Programmable DC Electronic Loads with the BK8600 - Review

Table of contents

RoadTest: Programmable DC Electronic Loads with the BK8600

Author: Kilohercas

Creation date:

Evaluation Type: Independent Products

Did you receive all parts the manufacturer stated would be included in the package?: True

What other parts do you consider comparable to this product?: None

What were the biggest problems encountered?: Battery capacity test was hard to setup without using manual. Manual was good, and after spending 30s i found how to do it.

Detailed Review:

Hello.

 

Today we are going to look at BK precision BK 8600 DC electronic load. After a long delivery time i finally have a time to play with this load. As a name suggest, DC electronic load is a way of loading your power supply or any other device that produce power, in order to check how it performs. Where are many reasons why we need DC electronic load. For me, most important is to see how my power supply performs over various conditions, like drawing current, drawing power and how it compares with parameters of my power supply like switching frequency, input voltage and so on. By having DC load i can quickly create scenarios for my power supply, and select appropriate input voltage or switching frequency, in order to get maximum efficiency and minimal thermal dissipation. I will show the demo how my power supply performs over various conditions as well as try to maximize efficiency.

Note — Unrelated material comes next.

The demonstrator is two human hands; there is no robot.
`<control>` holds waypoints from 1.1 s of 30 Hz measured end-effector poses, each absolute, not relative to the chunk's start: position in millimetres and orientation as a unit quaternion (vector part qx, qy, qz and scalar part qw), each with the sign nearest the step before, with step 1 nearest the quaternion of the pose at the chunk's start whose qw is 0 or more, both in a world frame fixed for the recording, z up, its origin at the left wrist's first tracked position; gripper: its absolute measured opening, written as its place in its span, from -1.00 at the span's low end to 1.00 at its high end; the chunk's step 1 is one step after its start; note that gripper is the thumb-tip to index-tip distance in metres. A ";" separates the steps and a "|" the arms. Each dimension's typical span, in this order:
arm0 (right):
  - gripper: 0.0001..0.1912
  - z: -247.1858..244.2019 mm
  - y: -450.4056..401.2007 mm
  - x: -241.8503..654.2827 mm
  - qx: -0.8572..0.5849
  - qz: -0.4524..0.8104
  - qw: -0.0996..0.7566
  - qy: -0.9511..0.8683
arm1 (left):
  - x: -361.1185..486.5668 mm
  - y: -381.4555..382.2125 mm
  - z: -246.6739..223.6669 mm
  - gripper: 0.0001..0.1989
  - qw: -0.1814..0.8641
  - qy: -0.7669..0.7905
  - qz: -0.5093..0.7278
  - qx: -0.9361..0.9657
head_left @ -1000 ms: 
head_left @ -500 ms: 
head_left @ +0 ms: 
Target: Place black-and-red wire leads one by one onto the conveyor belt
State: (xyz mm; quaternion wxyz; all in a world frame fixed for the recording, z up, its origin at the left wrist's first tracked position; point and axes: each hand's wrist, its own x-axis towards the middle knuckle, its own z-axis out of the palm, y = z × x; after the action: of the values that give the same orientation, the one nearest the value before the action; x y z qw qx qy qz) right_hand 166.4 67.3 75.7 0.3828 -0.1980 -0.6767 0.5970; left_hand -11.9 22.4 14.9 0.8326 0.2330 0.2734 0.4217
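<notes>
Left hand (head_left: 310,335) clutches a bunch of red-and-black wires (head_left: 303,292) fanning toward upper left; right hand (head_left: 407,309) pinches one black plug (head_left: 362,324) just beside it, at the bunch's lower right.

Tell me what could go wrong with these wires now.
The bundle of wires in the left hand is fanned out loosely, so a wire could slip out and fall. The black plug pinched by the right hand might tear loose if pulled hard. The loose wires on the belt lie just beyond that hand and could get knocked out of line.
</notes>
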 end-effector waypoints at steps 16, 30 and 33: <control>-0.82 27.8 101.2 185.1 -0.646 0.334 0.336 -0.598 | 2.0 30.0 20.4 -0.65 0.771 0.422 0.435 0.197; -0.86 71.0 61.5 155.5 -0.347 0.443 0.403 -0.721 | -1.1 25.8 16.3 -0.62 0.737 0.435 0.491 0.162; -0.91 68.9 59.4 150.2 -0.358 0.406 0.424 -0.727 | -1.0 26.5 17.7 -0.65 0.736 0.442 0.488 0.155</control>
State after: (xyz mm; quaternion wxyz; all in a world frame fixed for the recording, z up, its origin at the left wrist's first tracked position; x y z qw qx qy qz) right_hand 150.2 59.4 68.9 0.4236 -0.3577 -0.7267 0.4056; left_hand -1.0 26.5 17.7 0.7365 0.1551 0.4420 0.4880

8600_left_lrg.jpg8600_rear_lrg.jpg

 

First lets look at the product range and features set. Quickly by going into manual, we can found features set, and from my point of view, they are more than i need. So good job BK Precision !

 

  • Voltage range up to 500V
  • Current range up to 60A
  • CC/CV/CR/CW operating modes
  • 16-bit voltage and current measurement system providing 1mV / 0.1mA resolution
  • Transient mode up to 25kHz in CC mode
  • List mode function
  • Store and recall up to 100 setups
  • Adjustable slew rate in CC mode
  • Flexible triggering options via front panel, external input, timer, or bus
  • Built-in battery test function with voltage level, capacity level, and timer stop conditions
  • Test modes to validate the OCP/OPP protection functions of a power supply
  • CR-LED mode to simulate the loading behavior of typical LEDs
  • Remote sense
  • Analog current control and monitoring
  • Thermostatically controlled fan
  • Standard USB (USBTMC-compliant), RS232, and GPIB interfaces supporting SCPI commands for remote control
  • OVP/OCP/OPP/OTP including local and remote reverse voltage (LRV/RRV) protection
  • Compact 19" half-rack form factor allows for side-by-side rack mounting of two units
  • The 8600 Series provides a built-in battery test mode to measure the ampere-hour (Ah) characteristic of a battery and a unique CR-LED mode to simulate the loading behavior of a typical LED.

 

ModelPowerVoltageCurrentCost
8600150 W120 V30 A$1,050
8601250 W120 V60 A$1,295
8602200 W500 V15 A$1,345
8610750 W120 V120 A$2,450
8612750 W500 V30 A$2,950
86141500 W120 V240 A$3,625
86161200 W500 V60 A$4,150

 

Many of these features are self explanatory, like CC, CV, CW, CR and so on. But others are more interesting.

 

List Operation

 

List mode lets you generate complex sequences of input changes with rapid, precise timing. This is useful when running test sequences with a minimum amount of overhead.The parameters of List operation include the name, number of steps (2-84), step width time (20us-3600s), and every steps’ set value and slew rate. The list file can be saved in non-volatile memory where it can be quickly recalled. Users can edit up to 7 groups of List files in CC mode only. In List operation mode, the electronic load begins to enable the List operation when it receives the trigger signal and will continue until the List operation is completed or the instrument receives another trigger signal. This mode can be used to test step response and other parameters that can help you to figure out loop compensation in your feedback circuitry based on your application. It is always trade-off between noise, overshoot, undershoot and so on. So quick test. Generated table for 10 steps each spaced at 1s with incremental current step, and in few minutes using external current monitor and MDO3104 scope get this waveform. Sorry could not get precise current representation of 3A/1V (0-10V = 0-30A) since scope does not have division factor i need. But result is very clear. By selecting low list duration, you can get LDO or DC/DC converter step response. This is so simple.

 

So this is very cool and simple to use. Just need to read user manual and you are good to go ! yellow trace is current monitor, and blue one is voltage on the DUT.

 

eGaN DCDC converter efficiency test

 

For this demo i made simple eGaN buck converter based on two 100V 48A 4mOhm EPC2032 eGaN transistor. They are very very very fast, can run up to 1-10MHz with correct driver, have no body diode, very low gate charge and so on. And gate voltage is only 5V (6V will kill it)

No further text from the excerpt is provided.